Work to be completed.
Only the pictures are to be left out; return the rest of the data exactly as it stands.

____ Dataset extract

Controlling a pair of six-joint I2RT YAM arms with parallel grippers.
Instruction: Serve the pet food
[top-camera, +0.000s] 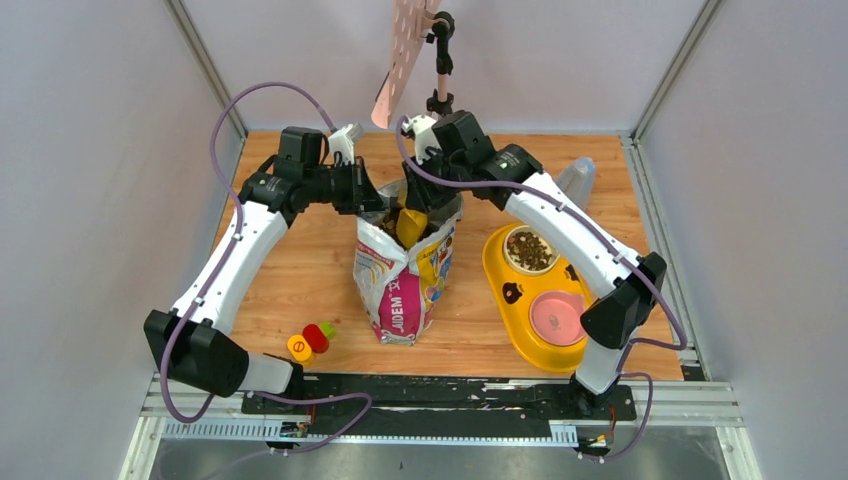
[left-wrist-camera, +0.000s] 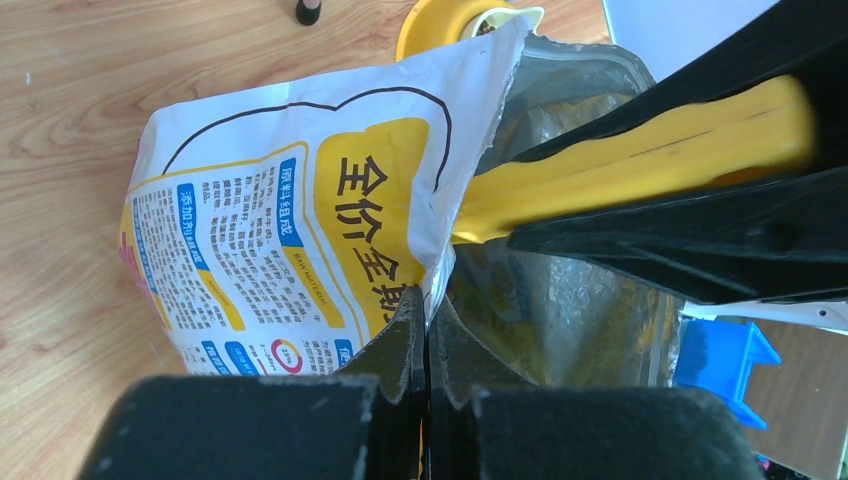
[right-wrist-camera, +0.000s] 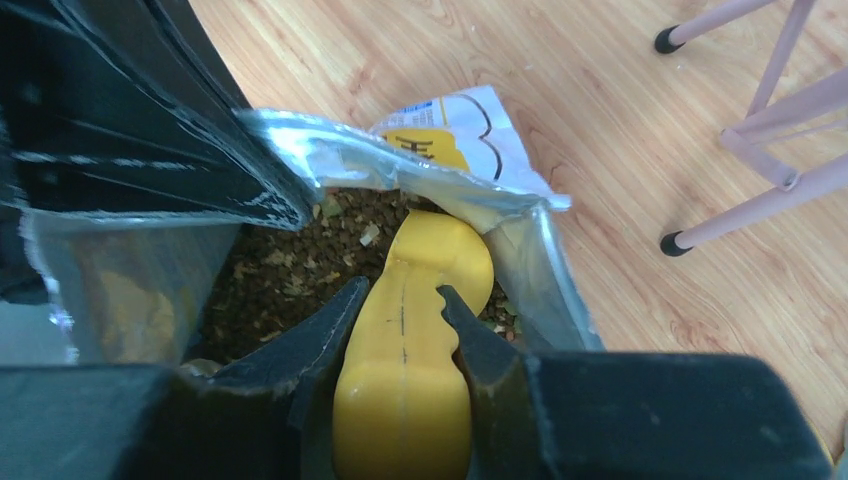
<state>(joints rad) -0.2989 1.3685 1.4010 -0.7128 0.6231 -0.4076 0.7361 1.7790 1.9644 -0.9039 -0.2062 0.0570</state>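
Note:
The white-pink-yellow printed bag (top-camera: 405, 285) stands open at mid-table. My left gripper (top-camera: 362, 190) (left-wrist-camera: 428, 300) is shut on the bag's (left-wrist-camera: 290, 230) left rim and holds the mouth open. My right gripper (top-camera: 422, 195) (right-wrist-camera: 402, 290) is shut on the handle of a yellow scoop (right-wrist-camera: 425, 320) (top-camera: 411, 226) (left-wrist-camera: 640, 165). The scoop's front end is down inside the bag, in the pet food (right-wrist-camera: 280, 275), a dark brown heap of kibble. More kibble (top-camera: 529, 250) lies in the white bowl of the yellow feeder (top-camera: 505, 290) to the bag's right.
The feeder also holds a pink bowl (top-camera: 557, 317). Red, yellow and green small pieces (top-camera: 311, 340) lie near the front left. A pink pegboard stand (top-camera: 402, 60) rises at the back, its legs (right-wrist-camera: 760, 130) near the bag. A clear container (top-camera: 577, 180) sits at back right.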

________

Finished task.
Controlling a pair of six-joint I2RT YAM arms with parallel grippers.
Instruction: Serve the pet food
[top-camera, +0.000s] 
[left-wrist-camera, +0.000s] 
[right-wrist-camera, +0.000s] 
<state>(joints rad) -0.2989 1.3685 1.4010 -0.7128 0.6231 -0.4076 0.7361 1.7790 1.9644 -0.9039 -0.2062 0.0570</state>
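Note:
The white-pink-yellow printed bag (top-camera: 405, 285) stands open at mid-table. My left gripper (top-camera: 362, 190) (left-wrist-camera: 428, 300) is shut on the bag's (left-wrist-camera: 290, 230) left rim and holds the mouth open. My right gripper (top-camera: 422, 195) (right-wrist-camera: 402, 290) is shut on the handle of a yellow scoop (right-wrist-camera: 425, 320) (top-camera: 411, 226) (left-wrist-camera: 640, 165). The scoop's front end is down inside the bag, in the pet food (right-wrist-camera: 280, 275), a dark brown heap of kibble. More kibble (top-camera: 529, 250) lies in the white bowl of the yellow feeder (top-camera: 505, 290) to the bag's right.
The feeder also holds a pink bowl (top-camera: 557, 317). Red, yellow and green small pieces (top-camera: 311, 340) lie near the front left. A pink pegboard stand (top-camera: 402, 60) rises at the back, its legs (right-wrist-camera: 760, 130) near the bag. A clear container (top-camera: 577, 180) sits at back right.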

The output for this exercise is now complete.